An electroless copper plating bath according to claim 1, wherein the electroless copper plating bath is present in an amount of 2.45:1. 8. The amine compound is N,N,N',N'-tetrakis-(2-hydroxypropyl)ethylenediamine, and the hydroxy acid compound has a molar ratio of hydroxy acid compound to amine compound of 0.2:1 to 1.

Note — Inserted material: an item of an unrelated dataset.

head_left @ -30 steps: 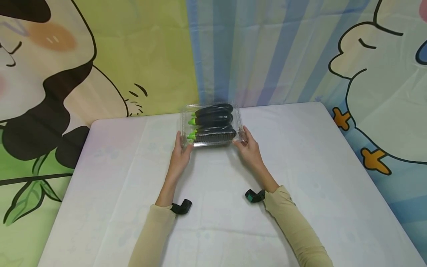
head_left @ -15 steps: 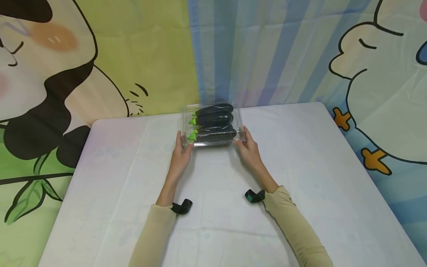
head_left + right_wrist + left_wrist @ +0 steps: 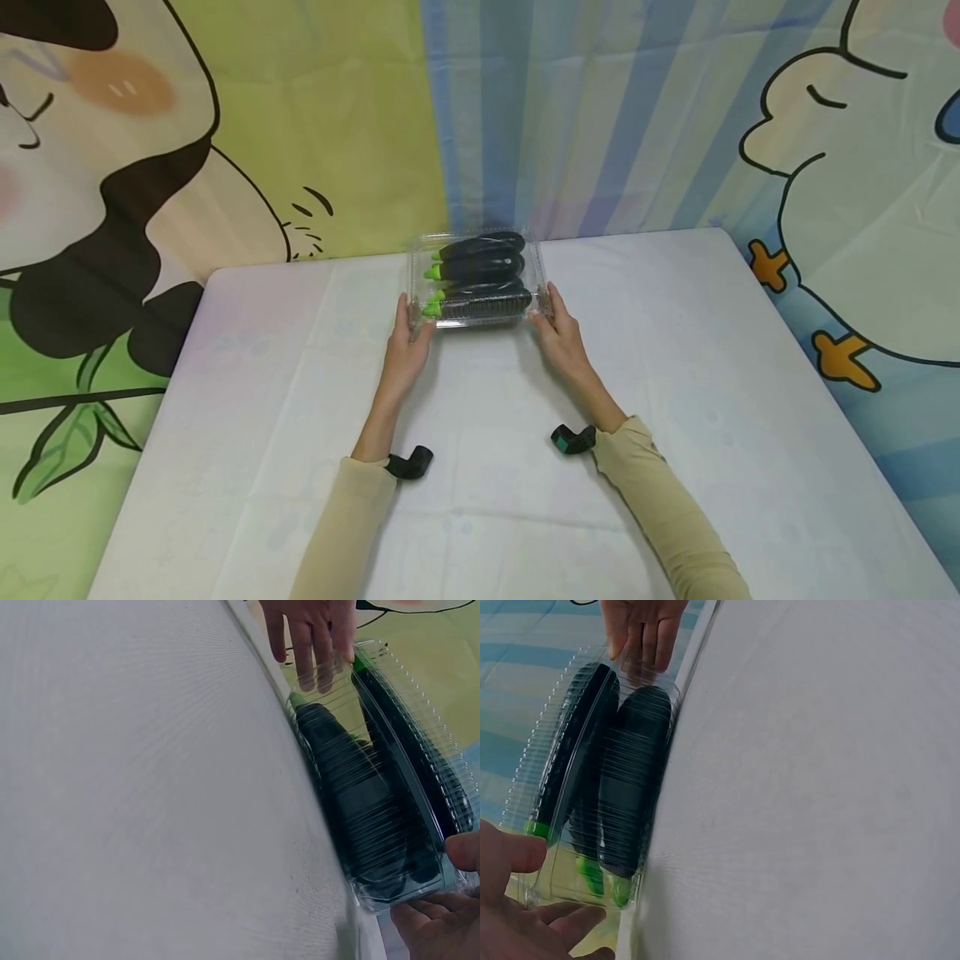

An electroless copper plating bath according to claim 1, wherein the electroless copper plating bath is present in an amount of 1:1. 9. The amine compound is N,N,N',N'-tetrakis-(2-hydroxypropyl)ethylenediamine, and the hydroxy acid compound is such that the molar ratio of hydroxy acid compound to amine compound is 0.26:1. Claim 1 comprising:
Electroless copper plating bath as described in . 10 The molar ratio of complexing agent to copper ion is 1:1 to 5:
1. The electroless copper plating bath according to claim 1, wherein the complexing agent and the copper ions are present in such a manner that the complexing agent and the copper ion are present in such a manner that the complexing agent and the copper ion are present in such a manner that the complexing agent and the copper ion are present in such a manner that the complexing agent and the copper ion are present in such a manner that the complexing agent and the copper ion are present. 11. The electroless copper plating bath of claim 1 further comprising 2.5 g/l of a rate controlling agent. 12. The electroless copper plating bath of claim 1 further comprising 1 g/g of rate controlling agent. 13. The electroless copper plating bath according to claim 1, further comprising 10 g/wetting agent. 14 Copper ions in an amount sufficient to precipitate copper,
In an electroless copper plating bath containing a reducing agent and sufficient hydroxyl ions to make the pH alkaline, ethylenediaminetetraacetic acid or N,N,N',N'-tetrakis-(2-hydroxypropyl) ) an amine compound consisting of ethylenediamine; and a hydroxy acid compound selected from the group consisting of gluconic acid, glucoheptonic acid and bath-soluble/compatible salts thereof, and mixtures thereof; An improved electroless copper plating bath containing an amount sufficient to complex ions, wherein the hydroxyl acid compound and the amine compound are present as a mixture in a molar ratio of 0.1 to 3:1. It consists of the steps of immersing the substrate in an electroless copper plating bath, controlling the bath temperature at 15 to 71°C, and continuing to immerse the substrate until copper plating of the desired thickness is deposited. Electroless copper plating method on a substrate.